#### RECORDED DATA
____________________

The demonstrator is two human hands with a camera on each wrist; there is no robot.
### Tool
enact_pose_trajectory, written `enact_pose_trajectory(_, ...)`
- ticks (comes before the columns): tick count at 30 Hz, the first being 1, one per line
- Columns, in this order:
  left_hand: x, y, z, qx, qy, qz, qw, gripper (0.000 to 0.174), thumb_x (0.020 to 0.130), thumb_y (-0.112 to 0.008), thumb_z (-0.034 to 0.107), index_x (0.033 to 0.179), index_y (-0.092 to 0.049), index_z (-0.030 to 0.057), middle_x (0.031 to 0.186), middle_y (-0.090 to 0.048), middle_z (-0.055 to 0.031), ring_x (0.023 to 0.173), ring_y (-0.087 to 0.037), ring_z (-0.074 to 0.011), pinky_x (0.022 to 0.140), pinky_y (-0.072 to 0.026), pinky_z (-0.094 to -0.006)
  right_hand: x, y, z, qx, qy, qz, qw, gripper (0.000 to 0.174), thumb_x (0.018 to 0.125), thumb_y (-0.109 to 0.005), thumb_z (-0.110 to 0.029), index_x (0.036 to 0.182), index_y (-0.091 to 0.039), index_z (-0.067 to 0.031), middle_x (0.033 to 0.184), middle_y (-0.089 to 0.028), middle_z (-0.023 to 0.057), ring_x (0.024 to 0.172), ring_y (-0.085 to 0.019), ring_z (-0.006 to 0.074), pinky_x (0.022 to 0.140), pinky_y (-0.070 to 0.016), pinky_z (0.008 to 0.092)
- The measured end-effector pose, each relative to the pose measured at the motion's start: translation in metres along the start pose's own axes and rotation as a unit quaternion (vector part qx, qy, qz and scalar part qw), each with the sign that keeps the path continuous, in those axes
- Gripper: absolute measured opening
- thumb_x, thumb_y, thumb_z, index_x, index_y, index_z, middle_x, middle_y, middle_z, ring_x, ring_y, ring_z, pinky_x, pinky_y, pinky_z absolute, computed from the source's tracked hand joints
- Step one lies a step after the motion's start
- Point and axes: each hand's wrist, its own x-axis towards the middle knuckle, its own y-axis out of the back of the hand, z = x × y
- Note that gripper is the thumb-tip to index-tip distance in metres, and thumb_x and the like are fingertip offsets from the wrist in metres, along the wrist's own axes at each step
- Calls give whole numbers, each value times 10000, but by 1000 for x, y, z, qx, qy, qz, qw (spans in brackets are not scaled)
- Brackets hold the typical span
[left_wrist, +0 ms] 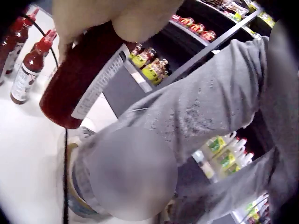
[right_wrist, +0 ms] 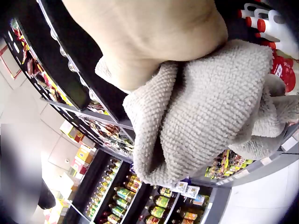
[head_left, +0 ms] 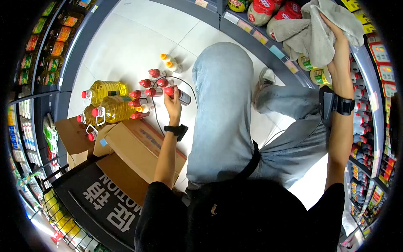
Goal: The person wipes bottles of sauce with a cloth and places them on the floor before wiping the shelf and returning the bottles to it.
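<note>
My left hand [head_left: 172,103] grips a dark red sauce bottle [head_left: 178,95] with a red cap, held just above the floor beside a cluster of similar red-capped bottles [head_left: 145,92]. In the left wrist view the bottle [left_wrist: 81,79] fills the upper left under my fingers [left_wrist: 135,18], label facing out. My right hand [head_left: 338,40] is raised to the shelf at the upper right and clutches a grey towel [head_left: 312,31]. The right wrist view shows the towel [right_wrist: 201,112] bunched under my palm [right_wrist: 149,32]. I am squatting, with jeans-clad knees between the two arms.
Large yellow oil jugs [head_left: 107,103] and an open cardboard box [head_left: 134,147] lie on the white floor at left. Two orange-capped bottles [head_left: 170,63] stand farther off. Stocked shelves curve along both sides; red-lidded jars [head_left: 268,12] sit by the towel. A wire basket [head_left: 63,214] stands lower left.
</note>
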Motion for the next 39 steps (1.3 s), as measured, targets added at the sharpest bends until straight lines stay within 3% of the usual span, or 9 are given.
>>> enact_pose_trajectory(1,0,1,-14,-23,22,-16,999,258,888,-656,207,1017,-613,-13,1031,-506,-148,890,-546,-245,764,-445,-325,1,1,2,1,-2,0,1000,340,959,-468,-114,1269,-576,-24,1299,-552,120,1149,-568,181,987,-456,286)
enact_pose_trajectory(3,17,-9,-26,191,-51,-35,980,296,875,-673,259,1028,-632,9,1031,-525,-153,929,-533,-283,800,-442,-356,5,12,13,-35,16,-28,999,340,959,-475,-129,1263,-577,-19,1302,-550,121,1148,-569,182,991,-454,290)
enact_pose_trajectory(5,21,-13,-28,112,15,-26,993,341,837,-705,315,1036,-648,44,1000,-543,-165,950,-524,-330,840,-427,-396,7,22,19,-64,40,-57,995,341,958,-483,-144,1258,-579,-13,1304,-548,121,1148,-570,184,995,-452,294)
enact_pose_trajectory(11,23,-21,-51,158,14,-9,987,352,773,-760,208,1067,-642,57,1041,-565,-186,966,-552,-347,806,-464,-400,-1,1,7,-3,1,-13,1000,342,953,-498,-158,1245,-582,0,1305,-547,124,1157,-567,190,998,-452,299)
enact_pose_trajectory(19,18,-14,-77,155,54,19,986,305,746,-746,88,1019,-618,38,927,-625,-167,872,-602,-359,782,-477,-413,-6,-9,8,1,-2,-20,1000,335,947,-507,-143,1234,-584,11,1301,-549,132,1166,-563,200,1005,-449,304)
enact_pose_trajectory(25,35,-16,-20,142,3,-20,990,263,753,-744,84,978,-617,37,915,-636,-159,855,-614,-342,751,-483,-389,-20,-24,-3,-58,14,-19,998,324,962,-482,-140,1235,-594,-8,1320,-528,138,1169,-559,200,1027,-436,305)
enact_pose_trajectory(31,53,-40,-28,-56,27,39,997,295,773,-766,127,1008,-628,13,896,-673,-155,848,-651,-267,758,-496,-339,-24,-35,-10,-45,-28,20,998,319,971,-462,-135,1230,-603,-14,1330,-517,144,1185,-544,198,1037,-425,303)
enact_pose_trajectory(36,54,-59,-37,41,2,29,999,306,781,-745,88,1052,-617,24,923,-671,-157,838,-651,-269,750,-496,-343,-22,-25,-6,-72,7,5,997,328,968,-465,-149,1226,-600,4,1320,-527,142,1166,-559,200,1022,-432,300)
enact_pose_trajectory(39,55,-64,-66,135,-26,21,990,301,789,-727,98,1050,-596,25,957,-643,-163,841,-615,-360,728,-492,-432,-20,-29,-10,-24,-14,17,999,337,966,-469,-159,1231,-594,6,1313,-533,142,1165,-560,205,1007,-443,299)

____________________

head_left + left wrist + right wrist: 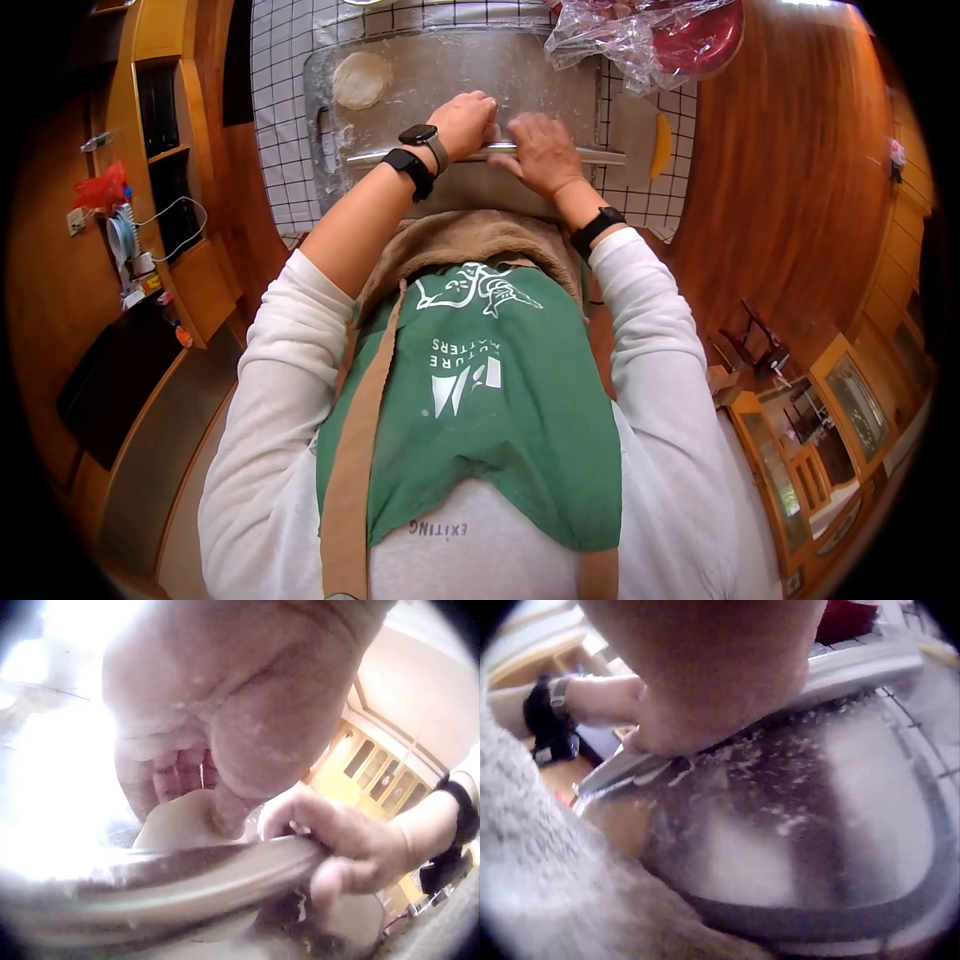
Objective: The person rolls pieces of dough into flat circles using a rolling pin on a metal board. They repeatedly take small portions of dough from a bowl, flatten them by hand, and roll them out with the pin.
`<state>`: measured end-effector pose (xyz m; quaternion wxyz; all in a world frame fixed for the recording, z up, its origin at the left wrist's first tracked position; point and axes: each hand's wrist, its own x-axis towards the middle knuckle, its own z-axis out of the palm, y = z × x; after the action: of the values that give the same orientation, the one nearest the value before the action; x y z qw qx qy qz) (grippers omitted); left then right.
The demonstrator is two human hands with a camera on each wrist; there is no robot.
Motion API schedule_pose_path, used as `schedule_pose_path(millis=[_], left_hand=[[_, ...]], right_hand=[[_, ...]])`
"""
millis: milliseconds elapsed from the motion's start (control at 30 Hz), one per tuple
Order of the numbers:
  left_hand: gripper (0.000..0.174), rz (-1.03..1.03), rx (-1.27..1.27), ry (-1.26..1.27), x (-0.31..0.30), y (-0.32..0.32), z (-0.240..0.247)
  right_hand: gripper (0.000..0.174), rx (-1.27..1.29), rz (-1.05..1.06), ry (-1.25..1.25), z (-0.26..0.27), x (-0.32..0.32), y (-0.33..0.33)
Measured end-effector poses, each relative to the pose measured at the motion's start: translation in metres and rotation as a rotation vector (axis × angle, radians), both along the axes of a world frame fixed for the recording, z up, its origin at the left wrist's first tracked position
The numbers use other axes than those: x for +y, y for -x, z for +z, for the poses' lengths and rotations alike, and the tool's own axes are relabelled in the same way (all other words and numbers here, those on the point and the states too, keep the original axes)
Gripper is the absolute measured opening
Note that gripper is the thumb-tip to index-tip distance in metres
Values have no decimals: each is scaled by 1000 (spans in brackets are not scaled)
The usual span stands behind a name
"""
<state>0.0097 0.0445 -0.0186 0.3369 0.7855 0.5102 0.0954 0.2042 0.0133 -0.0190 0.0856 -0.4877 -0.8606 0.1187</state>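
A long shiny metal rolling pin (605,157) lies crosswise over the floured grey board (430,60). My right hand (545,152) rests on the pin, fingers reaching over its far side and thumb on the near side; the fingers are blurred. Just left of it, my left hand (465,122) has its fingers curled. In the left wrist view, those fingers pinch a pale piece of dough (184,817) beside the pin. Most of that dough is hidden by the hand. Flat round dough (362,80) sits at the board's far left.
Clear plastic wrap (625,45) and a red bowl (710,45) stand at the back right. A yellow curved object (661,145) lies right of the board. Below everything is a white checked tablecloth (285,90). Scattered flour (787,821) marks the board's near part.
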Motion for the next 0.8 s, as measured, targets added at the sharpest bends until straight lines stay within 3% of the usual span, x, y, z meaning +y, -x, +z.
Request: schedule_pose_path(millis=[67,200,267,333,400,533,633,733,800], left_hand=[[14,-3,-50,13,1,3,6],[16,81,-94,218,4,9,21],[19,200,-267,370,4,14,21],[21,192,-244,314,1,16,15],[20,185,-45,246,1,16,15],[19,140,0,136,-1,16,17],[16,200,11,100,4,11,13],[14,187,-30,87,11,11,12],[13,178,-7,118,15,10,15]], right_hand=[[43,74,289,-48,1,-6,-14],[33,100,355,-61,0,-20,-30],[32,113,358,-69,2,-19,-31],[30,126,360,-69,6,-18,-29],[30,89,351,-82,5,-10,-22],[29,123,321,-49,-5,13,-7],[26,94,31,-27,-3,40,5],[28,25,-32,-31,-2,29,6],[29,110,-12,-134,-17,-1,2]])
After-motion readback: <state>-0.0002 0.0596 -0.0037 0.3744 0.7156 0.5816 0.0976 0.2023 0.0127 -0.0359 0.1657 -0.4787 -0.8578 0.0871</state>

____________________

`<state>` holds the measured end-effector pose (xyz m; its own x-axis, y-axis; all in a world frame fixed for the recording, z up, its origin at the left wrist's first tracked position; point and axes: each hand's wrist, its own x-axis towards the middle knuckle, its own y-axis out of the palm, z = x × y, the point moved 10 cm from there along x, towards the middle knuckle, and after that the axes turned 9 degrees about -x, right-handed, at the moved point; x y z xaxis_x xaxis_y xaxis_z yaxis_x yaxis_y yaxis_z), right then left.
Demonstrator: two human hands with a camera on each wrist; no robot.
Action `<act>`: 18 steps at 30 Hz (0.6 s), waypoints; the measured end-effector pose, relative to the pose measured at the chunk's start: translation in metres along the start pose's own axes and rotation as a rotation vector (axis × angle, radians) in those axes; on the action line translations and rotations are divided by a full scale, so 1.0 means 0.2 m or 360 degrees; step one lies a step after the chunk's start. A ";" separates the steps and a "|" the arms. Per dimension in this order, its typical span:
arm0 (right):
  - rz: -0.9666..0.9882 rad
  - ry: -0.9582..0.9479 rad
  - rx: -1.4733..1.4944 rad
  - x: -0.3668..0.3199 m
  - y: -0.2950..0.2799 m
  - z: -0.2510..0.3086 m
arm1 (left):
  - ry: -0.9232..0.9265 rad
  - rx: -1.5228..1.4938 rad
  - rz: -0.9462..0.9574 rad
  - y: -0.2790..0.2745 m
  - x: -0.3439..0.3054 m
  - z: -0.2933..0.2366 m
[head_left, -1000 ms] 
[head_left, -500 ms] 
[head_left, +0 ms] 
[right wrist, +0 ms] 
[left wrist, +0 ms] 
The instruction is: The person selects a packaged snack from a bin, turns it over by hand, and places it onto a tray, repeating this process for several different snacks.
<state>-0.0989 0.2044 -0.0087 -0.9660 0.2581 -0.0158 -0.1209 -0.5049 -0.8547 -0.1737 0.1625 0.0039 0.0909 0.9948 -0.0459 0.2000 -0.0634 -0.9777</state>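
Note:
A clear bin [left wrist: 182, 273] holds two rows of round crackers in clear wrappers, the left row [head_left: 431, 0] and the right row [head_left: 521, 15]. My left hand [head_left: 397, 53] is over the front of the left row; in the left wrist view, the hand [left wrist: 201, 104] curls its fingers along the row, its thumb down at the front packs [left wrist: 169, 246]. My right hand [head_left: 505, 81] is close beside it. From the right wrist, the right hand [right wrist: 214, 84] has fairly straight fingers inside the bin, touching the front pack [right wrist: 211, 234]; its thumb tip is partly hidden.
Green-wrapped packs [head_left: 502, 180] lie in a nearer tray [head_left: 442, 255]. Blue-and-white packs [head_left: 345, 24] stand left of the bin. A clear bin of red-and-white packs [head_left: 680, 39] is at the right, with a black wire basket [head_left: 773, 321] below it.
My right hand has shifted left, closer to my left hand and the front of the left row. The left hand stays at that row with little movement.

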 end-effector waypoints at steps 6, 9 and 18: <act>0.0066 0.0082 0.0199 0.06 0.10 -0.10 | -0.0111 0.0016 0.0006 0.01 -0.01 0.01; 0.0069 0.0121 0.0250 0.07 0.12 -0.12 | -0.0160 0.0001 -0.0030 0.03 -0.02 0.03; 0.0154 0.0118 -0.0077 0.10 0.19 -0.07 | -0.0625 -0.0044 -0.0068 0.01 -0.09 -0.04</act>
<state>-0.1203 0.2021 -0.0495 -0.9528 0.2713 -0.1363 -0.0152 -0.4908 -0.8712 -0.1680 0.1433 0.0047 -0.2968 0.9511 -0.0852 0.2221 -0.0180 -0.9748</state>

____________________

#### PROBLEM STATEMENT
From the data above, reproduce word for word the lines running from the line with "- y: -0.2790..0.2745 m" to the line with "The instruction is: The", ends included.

#### SOLUTION TO THIS EXERCISE
  - y: -0.2790..0.2745 m
  - x: -0.3439..0.3054 m
  - z: -0.2933..0.2366 m
[head_left, -1000 ms] 
[head_left, -500 ms] 
[head_left, +0 ms] 
[right wrist, +0 ms] 
[left wrist, +0 ms] 
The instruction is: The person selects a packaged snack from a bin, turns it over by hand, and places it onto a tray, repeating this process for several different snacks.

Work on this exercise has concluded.